Bacon gets all the glory, but dogs love fruits and vegetables too. It’s true! However, not every fruit or vegetable is safe for dogs to eat. Giving ends to our furry friends feels stupendous, so we’ve put together a guide for how to treat your pup with seasonal produce more carefully.
Remember, we’re fruit geeks, not veterinarians. We always recommend talking with your pup’s doctor before introducing any new fruits or vegetables into their diet to be sure it’s safe for your particular dog to eat.
Whether you are looking for high value treats to train your pup or figuring out your dog’s dietary needs, here’s an easy guide for treating your dog with delicious fruits and vegetables.
The good news is that there’s more fruit you can share with your dog than what you can’t. However, it’s best to understand what’s a hard-no when it comes to pooches and fruits.
According to the American Kennel Club, certain fruits are just plain toxic to dogs and should be kept away from them at all times, no matter how sad those puppy-dog eyes look. Never feed dogs avocados, grapes, tomatoes, whole cherries, mushrooms or onions. These fruits and vegetables are considered to be toxic to dogs. If your dog does consume these, give your vet a call right away.
Then, there are inedible parts of produce that dogs physically cannot process safely. Be sure to remove all pits, seeds, rinds, peels and pithy bits to minimize the risk of your dog experiencing an internal blockage.
Dogs, like humans, are omnivores. But their nutritional needs are very different from humans.
To treat dogs responsibly with fruit, do so in moderation. We’ve heard that treats should be no more than about 10% of your dog’s diet, but we bet your vet can give you good guidance on what’s best for your best friend.

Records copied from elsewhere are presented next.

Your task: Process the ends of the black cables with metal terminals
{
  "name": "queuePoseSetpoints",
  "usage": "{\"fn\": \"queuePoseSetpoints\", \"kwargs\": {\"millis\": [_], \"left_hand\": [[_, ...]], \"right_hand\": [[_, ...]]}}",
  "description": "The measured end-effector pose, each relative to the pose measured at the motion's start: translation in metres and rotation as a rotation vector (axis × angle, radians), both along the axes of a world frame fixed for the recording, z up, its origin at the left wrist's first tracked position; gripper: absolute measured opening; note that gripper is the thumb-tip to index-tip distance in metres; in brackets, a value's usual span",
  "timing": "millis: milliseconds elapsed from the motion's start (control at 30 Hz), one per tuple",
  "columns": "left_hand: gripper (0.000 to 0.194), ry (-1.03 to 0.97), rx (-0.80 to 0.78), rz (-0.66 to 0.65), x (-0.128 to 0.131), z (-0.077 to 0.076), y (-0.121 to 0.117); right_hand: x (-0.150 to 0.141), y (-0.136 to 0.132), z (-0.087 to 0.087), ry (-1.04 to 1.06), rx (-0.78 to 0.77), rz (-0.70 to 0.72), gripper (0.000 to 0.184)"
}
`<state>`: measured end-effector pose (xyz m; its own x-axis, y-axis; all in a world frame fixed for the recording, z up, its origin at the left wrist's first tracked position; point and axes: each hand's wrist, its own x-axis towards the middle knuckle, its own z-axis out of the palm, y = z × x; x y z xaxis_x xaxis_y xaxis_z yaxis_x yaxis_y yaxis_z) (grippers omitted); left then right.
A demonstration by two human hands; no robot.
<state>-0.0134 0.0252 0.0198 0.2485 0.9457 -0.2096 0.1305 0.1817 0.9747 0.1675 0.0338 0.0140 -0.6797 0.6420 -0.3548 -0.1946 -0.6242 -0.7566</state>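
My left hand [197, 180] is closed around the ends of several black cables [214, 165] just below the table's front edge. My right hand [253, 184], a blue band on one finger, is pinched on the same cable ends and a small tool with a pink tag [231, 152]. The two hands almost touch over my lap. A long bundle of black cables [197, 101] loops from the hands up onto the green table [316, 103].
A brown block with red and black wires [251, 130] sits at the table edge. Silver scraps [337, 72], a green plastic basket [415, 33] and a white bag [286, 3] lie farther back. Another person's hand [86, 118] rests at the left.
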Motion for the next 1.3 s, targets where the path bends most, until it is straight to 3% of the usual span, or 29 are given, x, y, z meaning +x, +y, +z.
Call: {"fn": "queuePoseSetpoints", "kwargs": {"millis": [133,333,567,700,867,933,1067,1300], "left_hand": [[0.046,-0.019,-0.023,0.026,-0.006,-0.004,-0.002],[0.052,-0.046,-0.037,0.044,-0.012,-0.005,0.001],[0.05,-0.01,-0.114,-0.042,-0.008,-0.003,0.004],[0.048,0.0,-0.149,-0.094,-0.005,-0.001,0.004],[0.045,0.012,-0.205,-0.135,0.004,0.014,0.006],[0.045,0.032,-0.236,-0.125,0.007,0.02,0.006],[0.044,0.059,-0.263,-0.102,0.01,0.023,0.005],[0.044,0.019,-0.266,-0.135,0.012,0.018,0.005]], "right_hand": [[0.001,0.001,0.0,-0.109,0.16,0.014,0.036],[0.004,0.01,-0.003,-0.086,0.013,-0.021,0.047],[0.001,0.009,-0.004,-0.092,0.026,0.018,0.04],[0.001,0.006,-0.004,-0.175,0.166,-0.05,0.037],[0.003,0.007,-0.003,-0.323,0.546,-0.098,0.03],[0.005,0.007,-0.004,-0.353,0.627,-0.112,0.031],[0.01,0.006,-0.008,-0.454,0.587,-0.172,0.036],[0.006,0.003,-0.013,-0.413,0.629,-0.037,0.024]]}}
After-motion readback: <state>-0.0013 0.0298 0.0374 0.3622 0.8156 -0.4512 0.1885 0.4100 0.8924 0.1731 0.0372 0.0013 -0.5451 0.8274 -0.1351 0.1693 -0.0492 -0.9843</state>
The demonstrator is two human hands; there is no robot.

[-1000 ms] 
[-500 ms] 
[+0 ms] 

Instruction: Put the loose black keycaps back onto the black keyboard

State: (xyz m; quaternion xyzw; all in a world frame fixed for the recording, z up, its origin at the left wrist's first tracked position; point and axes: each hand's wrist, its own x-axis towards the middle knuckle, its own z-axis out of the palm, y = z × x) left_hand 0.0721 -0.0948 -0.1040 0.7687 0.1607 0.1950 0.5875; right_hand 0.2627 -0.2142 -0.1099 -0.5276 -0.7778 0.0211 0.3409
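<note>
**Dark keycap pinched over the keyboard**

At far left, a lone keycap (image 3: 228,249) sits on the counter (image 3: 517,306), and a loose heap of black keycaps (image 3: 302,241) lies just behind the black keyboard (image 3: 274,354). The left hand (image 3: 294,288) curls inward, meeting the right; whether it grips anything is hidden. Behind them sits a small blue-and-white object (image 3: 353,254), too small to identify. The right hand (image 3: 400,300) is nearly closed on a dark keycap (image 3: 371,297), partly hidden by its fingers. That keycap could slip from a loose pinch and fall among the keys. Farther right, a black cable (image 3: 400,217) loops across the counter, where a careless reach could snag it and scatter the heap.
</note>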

Fruits contain varying levels of sugar, so it’s smart to keep track of how much your dog might take in. Offer fruits with lower sugar content more frequently than ones that are highly sweet. Super sweet fruits that are safe for dogs to eat, such as orange slices with the pith and peel removed, can generally be given once in a while as a high-value treat.
You’ve talked to the vet and are laser-focused on pupper safety. Now let’s get to the fruit!
One of the best things about having a dog is sharing a snack with them every once in a while. We’ve heard of fruit fans who bond with their dog over a morning banana, and dogs who will do just about anything for a fresh green bean.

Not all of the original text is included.